After the visa process comes baggage claim.  We made the assumption that by the time we finally got through passport control that our one checked bag would be waiting for us.  But the off loading process was really just getting started and so while David waited for the bag Marty stood off to the side with our carry on luggage.  We then waited and watched to discover in the end that our bag had missed a connection.  There were a handful of us in this situation and everyone starting from BWI was missing luggage.  Below is the baggage claim area of the airport.


Our friend Earle was to meet us but after waiting two hours he gave up and returned to the hotel. We grabbed a taxi and made it to the hotel on our own.  It was now dark, sunset was long past.

There were several notable things on the way in.  First, all buses had more folks on their roofs than we were used to seeing.  Yes, in the past we had seen lots of people on bus roofs when we traveled outside the city, but not in the city.  Fuel is in short supply now, so there were long long lines at the gas stations where there is a limit of 10 liters per car!  Imagine if we were to experience those limits in the US, what it would do to the ability of everyone to move around or even get products to market.  (Last night's dinner was eaten in a restaurant that had run out of most of beers shown on their menu.).
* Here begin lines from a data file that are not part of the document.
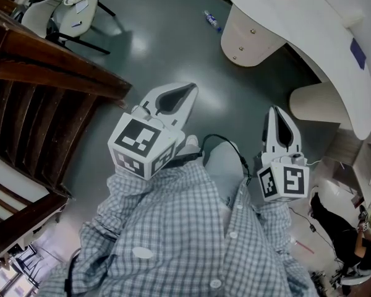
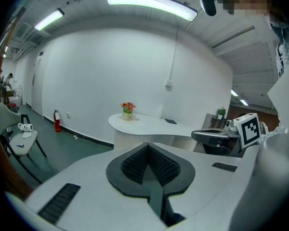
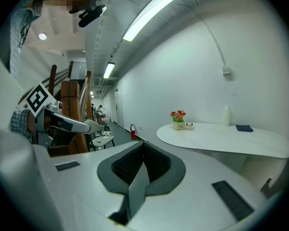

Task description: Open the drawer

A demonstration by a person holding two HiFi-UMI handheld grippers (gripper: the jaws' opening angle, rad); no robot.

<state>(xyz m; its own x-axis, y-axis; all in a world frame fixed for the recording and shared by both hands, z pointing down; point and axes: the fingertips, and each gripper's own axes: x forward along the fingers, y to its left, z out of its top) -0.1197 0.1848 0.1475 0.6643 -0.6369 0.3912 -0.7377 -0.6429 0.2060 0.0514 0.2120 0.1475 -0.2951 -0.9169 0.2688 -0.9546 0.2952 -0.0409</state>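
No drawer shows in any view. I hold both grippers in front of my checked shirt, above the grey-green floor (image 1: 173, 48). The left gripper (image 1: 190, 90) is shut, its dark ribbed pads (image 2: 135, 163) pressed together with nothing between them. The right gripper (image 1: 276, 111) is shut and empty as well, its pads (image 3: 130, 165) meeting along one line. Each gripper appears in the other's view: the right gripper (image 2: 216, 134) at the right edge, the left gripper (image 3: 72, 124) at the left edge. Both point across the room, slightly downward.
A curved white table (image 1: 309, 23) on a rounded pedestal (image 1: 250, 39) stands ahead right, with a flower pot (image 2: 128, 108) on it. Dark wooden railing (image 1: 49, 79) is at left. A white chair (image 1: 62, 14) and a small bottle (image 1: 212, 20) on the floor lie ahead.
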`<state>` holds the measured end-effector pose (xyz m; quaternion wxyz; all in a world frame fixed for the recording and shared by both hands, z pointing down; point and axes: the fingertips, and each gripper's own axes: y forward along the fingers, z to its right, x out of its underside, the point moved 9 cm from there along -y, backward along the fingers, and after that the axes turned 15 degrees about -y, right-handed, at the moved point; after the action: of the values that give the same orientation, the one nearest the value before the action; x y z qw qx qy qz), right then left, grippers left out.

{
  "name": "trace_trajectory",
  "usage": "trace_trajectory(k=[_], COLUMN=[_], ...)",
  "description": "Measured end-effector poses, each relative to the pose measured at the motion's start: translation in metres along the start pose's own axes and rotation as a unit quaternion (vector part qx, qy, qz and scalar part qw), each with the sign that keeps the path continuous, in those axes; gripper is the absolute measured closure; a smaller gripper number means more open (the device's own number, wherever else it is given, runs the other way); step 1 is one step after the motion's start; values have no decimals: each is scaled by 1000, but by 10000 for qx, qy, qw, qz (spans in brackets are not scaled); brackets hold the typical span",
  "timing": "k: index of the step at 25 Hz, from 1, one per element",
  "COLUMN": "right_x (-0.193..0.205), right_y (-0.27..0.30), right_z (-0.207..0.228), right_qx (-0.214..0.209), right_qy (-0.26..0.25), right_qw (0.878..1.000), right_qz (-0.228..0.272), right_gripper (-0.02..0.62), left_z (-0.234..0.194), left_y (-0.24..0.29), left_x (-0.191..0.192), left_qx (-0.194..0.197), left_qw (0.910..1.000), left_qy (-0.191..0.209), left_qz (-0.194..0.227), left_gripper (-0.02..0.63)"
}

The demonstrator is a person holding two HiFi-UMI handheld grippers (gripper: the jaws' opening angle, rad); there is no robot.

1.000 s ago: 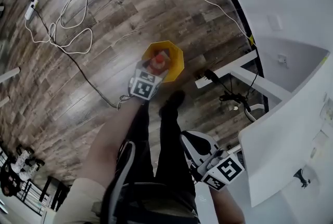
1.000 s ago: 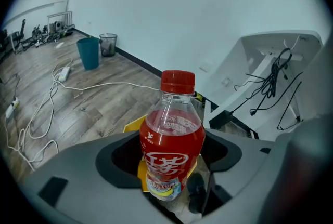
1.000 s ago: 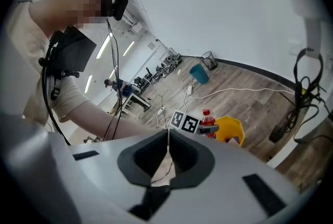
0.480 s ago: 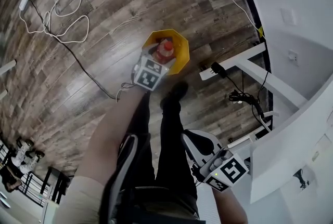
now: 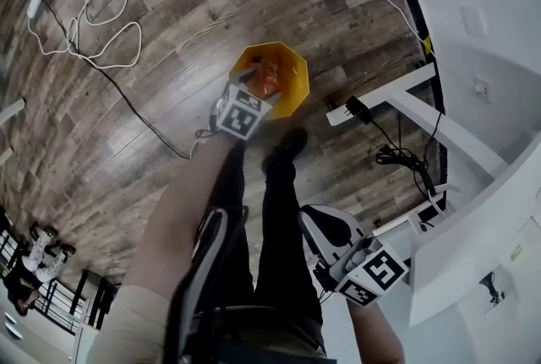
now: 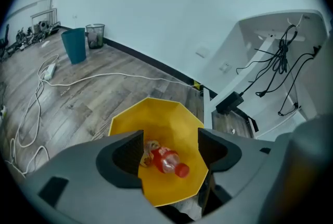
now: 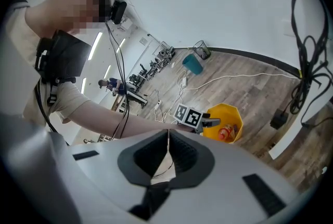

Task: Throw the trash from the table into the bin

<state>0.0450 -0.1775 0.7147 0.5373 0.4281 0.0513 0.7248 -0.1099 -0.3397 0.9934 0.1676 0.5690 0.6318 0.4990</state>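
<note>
Wide wooden floor (image 5: 169, 41) underfoot, with white cables (image 5: 93, 33) strewn far left. To the right, the white surface (image 5: 482, 227), barely in view, with no telling of further trash up there. Just left of the surface, down on the floor, a yellow bin (image 5: 292, 86). Poised right above the bin, the left tool (image 6: 170, 148), spread wide and holding nothing. Held low on the near right, the right tool (image 7: 167, 158), pinched fully closed and empty. Lying inside the bin, a red-labelled bottle (image 6: 164, 160). Judged done for this piece. Left to do, probably: going back to the surface for any remaining trash.
</note>
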Motion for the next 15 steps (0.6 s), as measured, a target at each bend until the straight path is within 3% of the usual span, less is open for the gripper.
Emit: trace_trajectory(k=[11, 15], right_x=[6, -4], right_y=[16, 33], right_z=[-7, -13], right_qx=[-95, -211], right_qy=[18, -171], right_qw=[9998, 9995], right_qz=[-162, -169], right_gripper=[577, 577], left_z=[-8, -18], left_y=[-12, -31], left_x=[15, 15], left_qx=[22, -24], left_qw=[9997, 9997], left_qy=[-232, -78], left_qz=[-83, -212], left_gripper=[273, 273])
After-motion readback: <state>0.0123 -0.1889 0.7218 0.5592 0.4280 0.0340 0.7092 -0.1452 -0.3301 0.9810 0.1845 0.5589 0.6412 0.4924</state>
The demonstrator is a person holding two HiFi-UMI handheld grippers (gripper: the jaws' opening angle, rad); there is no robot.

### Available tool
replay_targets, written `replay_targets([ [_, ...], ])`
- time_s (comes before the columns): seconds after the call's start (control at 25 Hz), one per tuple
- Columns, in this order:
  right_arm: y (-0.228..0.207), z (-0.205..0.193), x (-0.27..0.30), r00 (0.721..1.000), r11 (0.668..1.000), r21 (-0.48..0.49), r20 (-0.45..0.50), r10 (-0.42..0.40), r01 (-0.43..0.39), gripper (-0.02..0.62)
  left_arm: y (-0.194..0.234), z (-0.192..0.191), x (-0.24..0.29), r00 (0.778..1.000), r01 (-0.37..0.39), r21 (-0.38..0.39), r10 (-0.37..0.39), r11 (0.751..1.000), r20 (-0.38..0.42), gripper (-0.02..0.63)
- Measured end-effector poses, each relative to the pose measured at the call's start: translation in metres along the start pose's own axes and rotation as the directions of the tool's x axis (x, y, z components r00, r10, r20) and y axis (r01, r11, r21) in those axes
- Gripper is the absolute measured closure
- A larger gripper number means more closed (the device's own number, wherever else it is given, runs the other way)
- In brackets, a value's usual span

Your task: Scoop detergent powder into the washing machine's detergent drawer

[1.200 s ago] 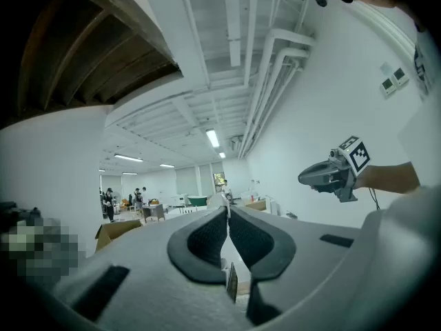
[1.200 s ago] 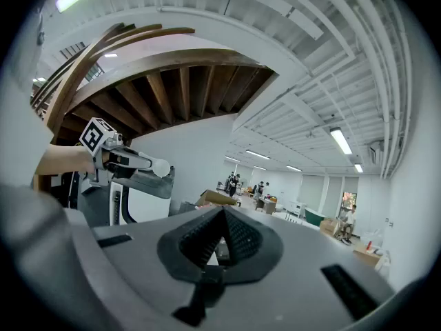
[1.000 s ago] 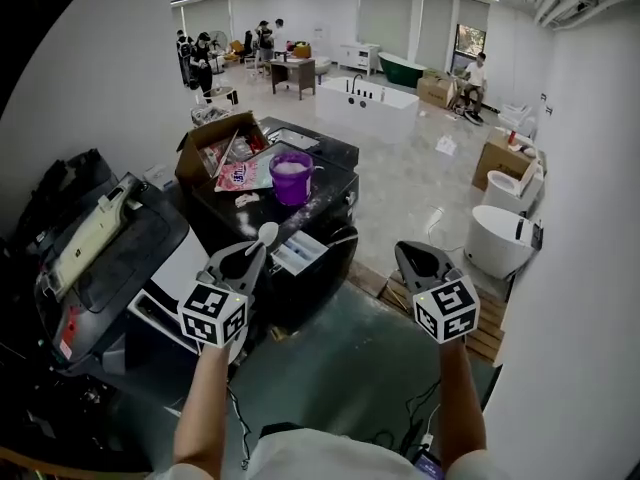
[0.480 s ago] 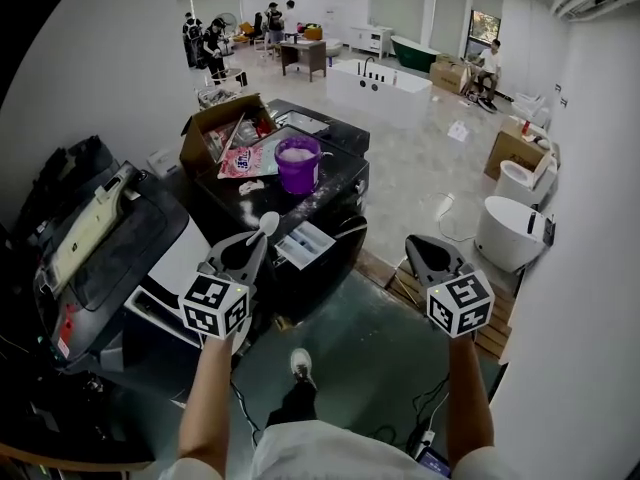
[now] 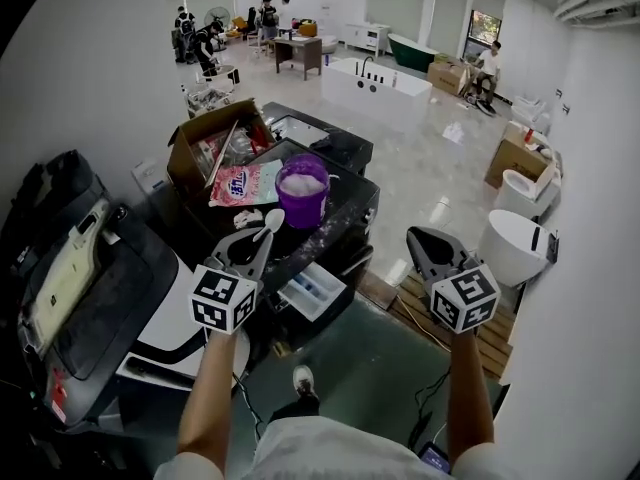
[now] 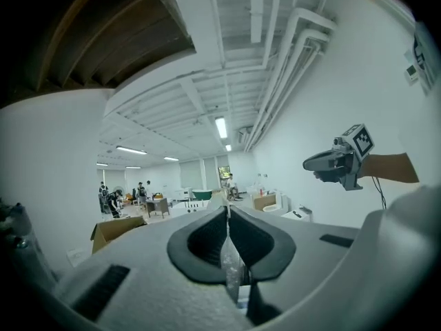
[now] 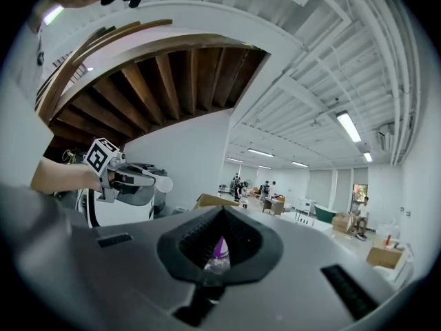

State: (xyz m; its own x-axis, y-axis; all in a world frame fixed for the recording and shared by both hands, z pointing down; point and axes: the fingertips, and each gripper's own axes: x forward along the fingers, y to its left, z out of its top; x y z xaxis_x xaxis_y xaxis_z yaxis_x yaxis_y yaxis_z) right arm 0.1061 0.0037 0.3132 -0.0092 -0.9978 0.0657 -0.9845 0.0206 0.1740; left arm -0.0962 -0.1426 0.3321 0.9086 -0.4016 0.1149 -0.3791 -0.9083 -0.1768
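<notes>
A purple tub of white detergent powder point(image 5: 302, 190) stands on the black washing machine point(image 5: 345, 196). Below it the detergent drawer point(image 5: 313, 290) is pulled out. My left gripper point(image 5: 258, 240) hovers just in front of the tub, shut on the handle of a white spoon point(image 5: 270, 219) whose bowl points at the tub. In the left gripper view the spoon handle point(image 6: 231, 264) is pinched between the jaws. My right gripper point(image 5: 420, 240) hangs to the right of the machine, shut and empty. The right gripper view shows the tub point(image 7: 219, 248) past the jaws and the left gripper point(image 7: 134, 179) with the spoon point(image 7: 164, 183).
A detergent bag point(image 5: 245, 183) and an open cardboard box point(image 5: 205, 143) lie behind the tub. A dark-topped machine point(image 5: 90, 278) stands at the left. A wooden pallet point(image 5: 430, 318) and white tubs point(image 5: 515, 253) are on the right. People stand far back.
The view has moved closer to the washing machine. Both grippers have come forward, and the left one with the spoon now sits nearer the purple tub, above the open drawer.
</notes>
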Motion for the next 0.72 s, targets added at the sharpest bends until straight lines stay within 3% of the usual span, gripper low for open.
replay_targets([
  [0.36, -0.037, 0.015, 0.126, 1.000, 1.000, 0.018, 0.019, -0.021, 0.021, 0.591, 0.102, 0.010, 0.088, 0.999, 0.041, 0.038, -0.041, 0.998, -0.001, 0.591],
  [0.72, -0.063, -0.002, 0.189, 0.999, 0.997, 0.063, -0.010, -0.052, 0.052, 0.591, 0.150, -0.012, 0.145, 0.992, 0.101, 0.056, -0.096, 0.993, -0.078, 0.591],
])
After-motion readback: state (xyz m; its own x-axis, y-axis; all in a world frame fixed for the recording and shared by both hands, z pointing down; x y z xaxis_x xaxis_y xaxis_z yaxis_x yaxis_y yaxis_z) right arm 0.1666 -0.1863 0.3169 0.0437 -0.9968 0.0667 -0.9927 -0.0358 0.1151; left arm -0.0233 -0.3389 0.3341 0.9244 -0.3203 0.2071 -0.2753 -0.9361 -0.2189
We hear too that propane supplies have been problematic; restaurants have been challenged in cooking for their guests.

Being evening time when we came into the city, we saw little actual earthquake evidence.  Tomorrow we hope to get around and get a better idea.

We went to dinner a little ways from the guest house and unlike in the past the small streets in the old part of the city were not clogged with cars and motorcycles.  Mainly only a handful of cars and cycles.  Th exchange rate is about 100 Nepalese rupees to one USD.  So things are reasonable.  We probably only spent about $15 for our dinners and a big bottle of beer.

One casualty of the trip has been our kit of charging cables...telephones, GoPro camera, and Marty's FitBit cable.  It wouldn't be so bad except that the cables for the phones were for ALL our phones, both our travel phones and US ones.  Don't know where it was lost, but think it was in Philly.  Oh well, it adds to the adventure...right?

This morning (Thursday) it is raining.  Sometime around 4:00 it started raining lightly and then the sky just opened up and it has rained quite hard off and on for about three hours.  

A note on the house building we will do.  It may be that we will be lucky to get one house done for a variety of reasons.  We will wait to explain this until after we have seen what they are doing and can better visualize and understand the logistical issues as well.  Getting supplies is a problem and we are not sure how long that will continue.  

This is the view looking straight out from our hotel room.  Reinforcing bars protrude just in case the building owners decide to add another floor sometime in the future. There is a courtyard at street level where we can dine.  There are all the morning sounds and smells.  Incense rides on the breeze, bells ringing when morning offerings are made, birds calling, sweeping sounding sounds from the street, the day has begun.